Before printing the listing, strip out its pictures and keep everything else exact.

• • • • • • •

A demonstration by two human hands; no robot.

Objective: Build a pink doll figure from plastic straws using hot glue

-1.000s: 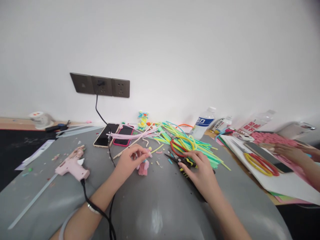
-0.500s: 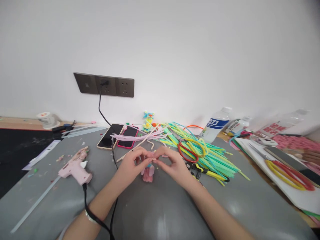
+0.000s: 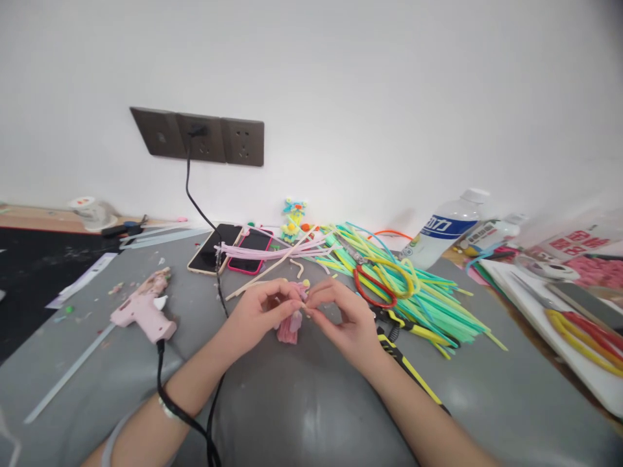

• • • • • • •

▸ Exercise result
A demonstration by two human hands; no robot.

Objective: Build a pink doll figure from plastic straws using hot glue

-1.000s: 
-0.500s: 
+0.000s: 

Nothing more belongs to this exercise.